Depending on how much of a grey area you’re operating in the law firm may or may not issue an opinion letter. So if you’re really pushing the boundary of what is reasonable to the point outside counsel won’t put it in writing you know you’re taking a pretty aggressive legal position. Some of the big law firms/practice groups have a reputation for being willing to be more aggressive in their written opinions than others. Large multinational companies often have several big law firms on retainer and their in house legal team will know who to go to for more conservative legal advice and who to go to for cover on a risky legal position. So I’ve heard, at least, I definitely would never participate in such ethically dubious behavior.

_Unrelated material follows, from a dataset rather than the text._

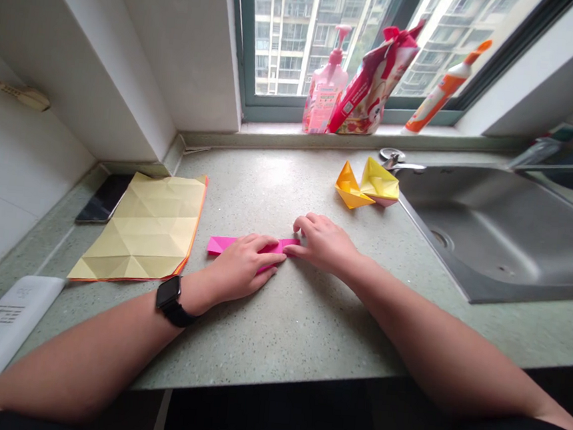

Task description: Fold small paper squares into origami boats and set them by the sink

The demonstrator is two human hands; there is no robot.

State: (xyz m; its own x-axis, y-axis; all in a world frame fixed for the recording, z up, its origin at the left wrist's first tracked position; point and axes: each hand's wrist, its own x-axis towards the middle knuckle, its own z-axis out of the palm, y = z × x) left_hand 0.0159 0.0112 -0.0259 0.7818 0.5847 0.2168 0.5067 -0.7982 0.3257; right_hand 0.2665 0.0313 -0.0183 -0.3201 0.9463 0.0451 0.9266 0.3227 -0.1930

Even if they have internal counsel (I haven't checked but I'm sure a company as large as Booking.com does), for decisions which have for reputational harm, it's useful to lean on advice from X prestigious third party.
The same goes for using consultants. It's not just about deferring blame for a backlash but lending an air of objectivity and professionalism to the decision(s) made by management.
From a legal perspective, internal counsel may not be able to shield certain things as attorney work product. If an outside counsel is representing the firm the attorney work product privilege is almost impenetrable (in US law). And the privilege can be asserted across all dealings around the investigation and the results. Any firm relying solely on internal counsel needs new counsel. Retainers are a thing.
This took place just before the EU-wide GDPR was introduced, but under the Dutch national laws applicable at the time Booking.com was obliged to notify its affected users. Because the impact of a foreign state actor spying on your hotel bookings can be quite high (something Booking.com cannot reasonably determine for their users themselves) disclosure should have happened then in 2016, and the Dutch Data Protection Authority should have been informed as well.
Because Booking.com is a Dutch company, and the EU has GDPR, the incident cannot legally repeat itself. This was 2016 incident and GDPR become effective 2018.
Of course it can repeat itself. Dutch laws already mandated disclosure of a breach like this before the GDPR. The company simply didn’t give a fuck and found a legal firm that gave it license not to.
As the article noted the company operates on a “if we don’t see it and it doesn’t hurt us we don’t care” principle. Even with the GDPR, the company can still chose to not give a fuck. It just becomes a more risky gamble assuming anyone ever finds out.
GDPR isn't a be-all and end-all, Dutch laws already incorporated a lot of aspects of it such as having to notify their customers prior to GDPR becoming effective.